In the last decade, many studies reported the utility and efficiency of artificial neural networks (ANNs) in estimating Rs in distinct places around the world (e.g. Al-Alawi and Al-Hinai, 1998; Toǧrul and Onat, 1999; Mohandes *et al.*, 1998; Sözen, 2004; Lam *et al.*, 2008; Benghanem *et al.*, 2009; Rehman and Mohandes, 2008; Tymvios *et al.*, 2005). Recently, a novel machine-learning algorithm, support vector machine (SVM) originally developed by Vapnik (1998), has been widely applied to many traditionally ANNs dominated fields, such as pattern recognition, signal process, and time series analysis (e.g. Asefa *et al.*, 2006; Osowski and Garanty, 2007; Liu *et al.*, 2008; Chen *et al.*, 2011). Studies have demonstrated that SVM is superior to traditional ANNs in dealing with classification and regression problems due to its good generalisation ability (Vapnik, 1998; Schölkopf and Smola, 2002). Rooted in the statistical learning theory and structural risk minimisation (SRM) principle, SVM uses a hypothesis space of linear functions in a higher-dimensional feature space and it is less vulnerable to overfitting problem (Vapnik, 1998). Unlike most of the traditional neural networks which are based on empirical risk minimisation, SVM is guaranteed to find a global minimum by striking a right balance between the quality of the approximation and the complexity of the approximating function (Vapnik, 1998). Thus, the learning problem in SVM is formulated to be quadratic programming (QP) with linear constraint using kernel functions. An excellent introduction to SVM could be found in Vapnik (1998).

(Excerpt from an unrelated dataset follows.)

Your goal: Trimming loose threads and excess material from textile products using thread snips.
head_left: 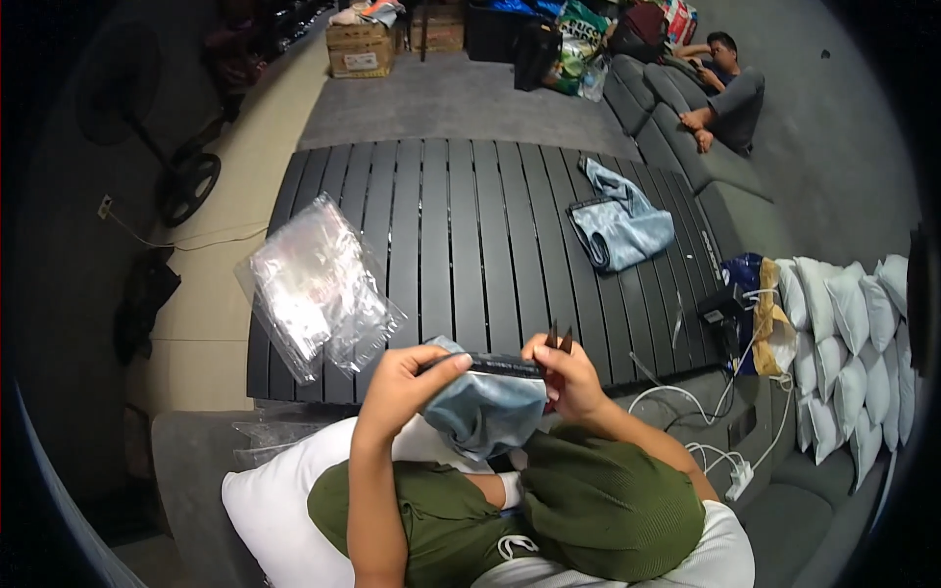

With respect to the advantages and rising popularity of SVM, an attempt is taken to explore the potential of SVM in estimating long-term monthly Rs in this study. Air temperatures are being used as input parameters for SVM, since these records are more readily available at most meteorological stations. Therefore, the objectives of the current study are: (1) to develop long-term monthly Rs models using SVM and air temperatures; (2) to compare the SVM models with empirical temperature-based equations; and (3) to assess the predictability of the models on a regional scale.